I really would go for a leather strop over a buffing wheel. The wheels tend to dub over the edges more.


----------



## HorizontalMike (Jun 3, 2010)

Bandit: "...Tip: When running any edge tools on a sanding belt, place them so that the belt is running AWAY from the edge…"

Yep, part of the conversion deals with putting the belt on in a figure-8 in order to change direction. I am sure that will probably shorten belt life somewhat, but hopefully that will be minimal.

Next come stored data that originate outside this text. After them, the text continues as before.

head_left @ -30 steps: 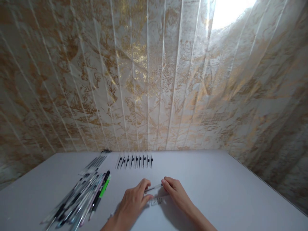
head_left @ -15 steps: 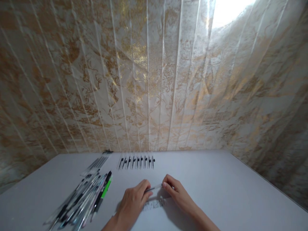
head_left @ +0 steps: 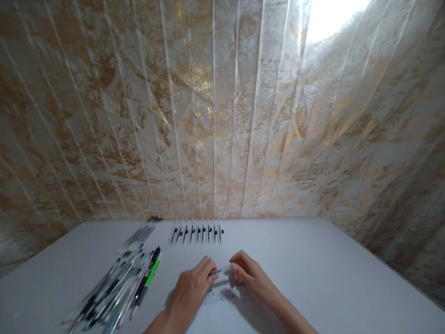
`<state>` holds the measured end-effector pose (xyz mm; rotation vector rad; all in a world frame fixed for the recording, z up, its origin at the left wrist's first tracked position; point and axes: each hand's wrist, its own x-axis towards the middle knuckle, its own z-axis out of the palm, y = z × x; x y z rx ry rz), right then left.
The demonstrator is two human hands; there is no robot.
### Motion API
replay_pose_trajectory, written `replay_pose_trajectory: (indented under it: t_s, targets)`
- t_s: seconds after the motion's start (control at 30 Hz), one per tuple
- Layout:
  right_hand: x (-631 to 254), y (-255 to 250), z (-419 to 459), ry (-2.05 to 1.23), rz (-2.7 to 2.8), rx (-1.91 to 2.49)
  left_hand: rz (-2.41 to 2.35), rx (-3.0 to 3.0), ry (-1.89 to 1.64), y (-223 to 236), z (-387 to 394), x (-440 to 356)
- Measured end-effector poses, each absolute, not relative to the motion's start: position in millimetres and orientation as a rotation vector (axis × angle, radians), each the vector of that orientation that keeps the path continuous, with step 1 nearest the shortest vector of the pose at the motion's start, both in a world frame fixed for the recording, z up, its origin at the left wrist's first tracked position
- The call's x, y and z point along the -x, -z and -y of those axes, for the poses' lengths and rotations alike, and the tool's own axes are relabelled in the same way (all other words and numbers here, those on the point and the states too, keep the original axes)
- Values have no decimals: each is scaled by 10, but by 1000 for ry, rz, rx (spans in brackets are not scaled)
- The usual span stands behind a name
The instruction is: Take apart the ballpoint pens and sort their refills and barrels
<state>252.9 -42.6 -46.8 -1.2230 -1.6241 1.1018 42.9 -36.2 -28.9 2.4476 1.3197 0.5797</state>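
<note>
My left hand (head_left: 193,290) and my right hand (head_left: 248,273) meet over the white table (head_left: 313,269), fingers pinched on the two ends of a thin clear pen part (head_left: 219,271) with a dark tip. Just below the hands lies a small cluster of tiny springs or similar small parts (head_left: 220,295), too small to make out. A heap of pens (head_left: 120,287), one with a green barrel, lies left of my left hand.
A neat row of several clear pen pieces with black tips (head_left: 196,233) lies near the table's back edge. A bundle of thin refills (head_left: 139,235) sits beside it at the left. A gold-patterned curtain (head_left: 222,116) hangs behind the table.
My hands have drawn closer together, so less of the thin part shows between them. The right hand shifted slightly left. The things on the table have not moved.
</note>
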Motion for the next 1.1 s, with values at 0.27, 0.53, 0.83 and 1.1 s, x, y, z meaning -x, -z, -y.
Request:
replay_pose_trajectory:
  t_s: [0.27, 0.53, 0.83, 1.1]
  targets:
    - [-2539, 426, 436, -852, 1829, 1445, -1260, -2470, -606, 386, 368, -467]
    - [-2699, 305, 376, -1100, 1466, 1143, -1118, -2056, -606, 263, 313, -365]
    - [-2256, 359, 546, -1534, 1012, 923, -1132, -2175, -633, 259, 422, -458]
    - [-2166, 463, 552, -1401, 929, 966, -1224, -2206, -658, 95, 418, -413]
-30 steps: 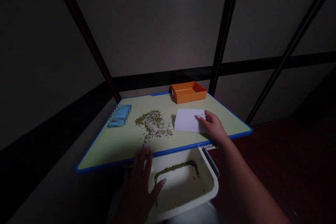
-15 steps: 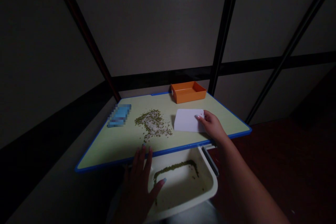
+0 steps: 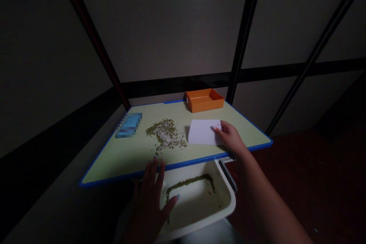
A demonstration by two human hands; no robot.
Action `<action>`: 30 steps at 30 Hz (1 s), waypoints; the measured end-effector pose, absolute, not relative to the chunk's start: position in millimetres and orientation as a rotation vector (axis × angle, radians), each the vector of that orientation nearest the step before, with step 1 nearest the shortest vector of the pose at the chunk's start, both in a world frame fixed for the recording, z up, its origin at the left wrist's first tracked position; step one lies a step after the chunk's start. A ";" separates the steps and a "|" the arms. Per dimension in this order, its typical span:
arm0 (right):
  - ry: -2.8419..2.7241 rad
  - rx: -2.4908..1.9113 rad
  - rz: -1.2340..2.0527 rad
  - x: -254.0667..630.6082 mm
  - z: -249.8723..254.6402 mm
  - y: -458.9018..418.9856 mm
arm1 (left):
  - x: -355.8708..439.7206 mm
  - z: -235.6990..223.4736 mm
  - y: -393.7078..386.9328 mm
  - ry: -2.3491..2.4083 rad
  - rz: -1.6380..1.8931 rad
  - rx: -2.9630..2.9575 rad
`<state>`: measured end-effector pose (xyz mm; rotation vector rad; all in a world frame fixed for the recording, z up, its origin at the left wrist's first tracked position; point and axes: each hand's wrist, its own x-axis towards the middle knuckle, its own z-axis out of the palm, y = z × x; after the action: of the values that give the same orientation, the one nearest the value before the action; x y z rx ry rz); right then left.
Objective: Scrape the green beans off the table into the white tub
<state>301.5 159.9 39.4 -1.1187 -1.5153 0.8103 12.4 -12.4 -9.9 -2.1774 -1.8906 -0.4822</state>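
A flat white scraper (image 3: 201, 132) is pinched at its right end by my right hand (image 3: 229, 137), low over the right half of the tabletop. To its left lies a loose spread of small green beans mixed with whitish grains (image 3: 166, 133). My left hand (image 3: 151, 194) has its fingers spread, with fingertips at the table's front edge and the thumb over a white drawer-like bin (image 3: 233, 202) below the tabletop. Inside the bin, more small green beans (image 3: 190, 181) lie in a line along the far side and corners.
An orange open box (image 3: 207, 105) stands at the back right of the blue-edged table (image 3: 120, 164). On the left side lies a blurred-out blue item (image 3: 129, 125). Dark-framed wall panels (image 3: 177, 26) rise behind the table.
The whole view has shifted very slightly. Both hands, the scraper and the beans stay practically where they were.
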 end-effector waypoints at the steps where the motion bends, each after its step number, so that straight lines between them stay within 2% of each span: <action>1: -1.522 -1.110 0.826 301.6 39.9 159.5 | 12.0 -9.7 -12.6 -1.894 -0.476 -2.181; 30: -1.525 -0.942 1.088 292.4 51.0 153.1 | 11.8 -12.2 -13.5 -1.880 -0.472 -2.161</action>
<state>292.4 153.1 51.0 -0.9418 -1.5252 1.0878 11.8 -13.5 -12.2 -2.1613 -1.8802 -0.4722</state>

David: "...I really would go for a leather strop over a buffing wheel. ..."

Good idea. If the buffing wheel works out less than ideal, I might think of adding/replacing with a leather honing wheel like this one from Tormak:
A this rate, I might be able to have a tricked out system for maybe $150-$200. We''ll see. It sure will top the $379 for a T-3, or the $639 for the T-7, that's for sure. I am mostly thinking of this for the turning tools, as I am comfortable with manually sharpening/honing my hand plane blades anyway.

$42.00









OR THIS ONE BELOW This one is just 3 1/2in in diameter with a max 600 RPM rating. Crap-Will NOT work on this sander. But will on my 8in drill press…hmm…now that is an idea…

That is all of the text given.